◆ **TASK STATEMENT**
Word for word, return the lines from the top of the listing to the line containing "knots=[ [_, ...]", both ends included, and no others.

◆ **INPUT DATA**
++++++++++++++++++++

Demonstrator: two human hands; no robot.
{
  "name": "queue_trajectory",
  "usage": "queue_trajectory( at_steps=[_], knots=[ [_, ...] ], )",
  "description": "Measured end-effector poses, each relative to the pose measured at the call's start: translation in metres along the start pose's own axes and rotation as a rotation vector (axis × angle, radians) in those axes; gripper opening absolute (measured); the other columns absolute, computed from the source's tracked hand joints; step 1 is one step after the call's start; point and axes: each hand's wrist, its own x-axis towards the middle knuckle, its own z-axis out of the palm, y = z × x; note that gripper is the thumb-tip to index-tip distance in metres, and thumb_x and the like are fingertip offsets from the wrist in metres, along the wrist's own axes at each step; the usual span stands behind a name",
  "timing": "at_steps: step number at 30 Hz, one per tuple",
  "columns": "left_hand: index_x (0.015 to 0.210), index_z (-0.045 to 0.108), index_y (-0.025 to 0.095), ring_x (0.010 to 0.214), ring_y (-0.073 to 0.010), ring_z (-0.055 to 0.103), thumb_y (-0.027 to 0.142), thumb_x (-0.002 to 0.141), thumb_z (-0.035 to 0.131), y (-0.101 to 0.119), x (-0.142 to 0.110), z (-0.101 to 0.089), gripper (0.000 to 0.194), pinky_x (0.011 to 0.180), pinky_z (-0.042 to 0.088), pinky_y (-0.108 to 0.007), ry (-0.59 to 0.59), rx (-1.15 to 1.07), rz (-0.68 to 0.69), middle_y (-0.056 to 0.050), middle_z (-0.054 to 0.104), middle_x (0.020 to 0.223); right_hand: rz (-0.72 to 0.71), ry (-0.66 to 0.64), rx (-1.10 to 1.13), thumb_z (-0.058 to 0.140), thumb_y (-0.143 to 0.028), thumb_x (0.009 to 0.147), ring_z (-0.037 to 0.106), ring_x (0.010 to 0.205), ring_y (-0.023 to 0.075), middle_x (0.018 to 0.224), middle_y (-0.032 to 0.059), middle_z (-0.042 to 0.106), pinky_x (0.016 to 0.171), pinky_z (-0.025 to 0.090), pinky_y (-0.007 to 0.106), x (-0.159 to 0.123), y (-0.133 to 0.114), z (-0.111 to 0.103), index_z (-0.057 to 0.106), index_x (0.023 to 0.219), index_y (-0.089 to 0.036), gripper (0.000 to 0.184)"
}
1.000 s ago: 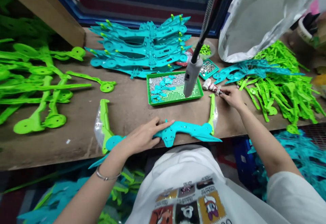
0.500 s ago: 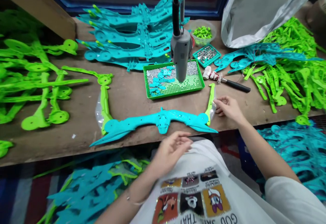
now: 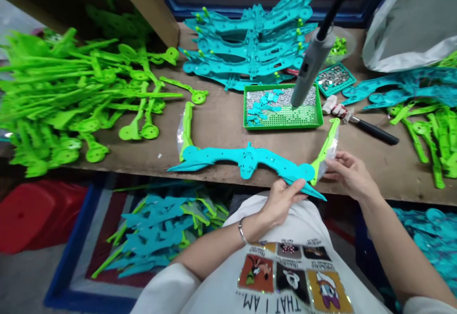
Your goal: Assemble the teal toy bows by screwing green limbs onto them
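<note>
A blue plastic wing-shaped part (image 3: 224, 156) with a raised centre lies along the table's front edge, its right end jutting past the edge. My left hand (image 3: 282, 200) grips that right wing near its tip, thumb on top and fingers beneath. A green plastic arm (image 3: 324, 151) joins the same end and leans outward, with a clear plastic piece (image 3: 332, 146) along its outer side. My right hand (image 3: 353, 173) pinches the lower part of this clear piece; its fingertips are partly hidden. Another green arm (image 3: 187, 128) with a clear piece stands at the blue part's left end.
A grey power screwdriver (image 3: 309, 71) hangs over a green tray (image 3: 283, 127) of screws and small blue pieces. Beside it are a blue tray (image 3: 353, 81) of metal bits and a black-handled tool (image 3: 374, 130). Green parts (image 3: 53, 95) pile up left; blue assemblies (image 3: 250, 47) stack behind.
My view has swung left. My left hand has moved from above my lap onto the blue right wing, which now tilts toward me. My right hand has closed on the clear piece.
</note>
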Motion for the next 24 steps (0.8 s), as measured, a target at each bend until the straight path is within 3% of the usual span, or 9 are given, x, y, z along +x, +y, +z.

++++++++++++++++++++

◆ **RESULT FOR THIS TASK**
Demonstrator: two human hands; no robot.
{
  "name": "queue_trajectory",
  "usage": "queue_trajectory( at_steps=[_], knots=[ [_, ...] ], )",

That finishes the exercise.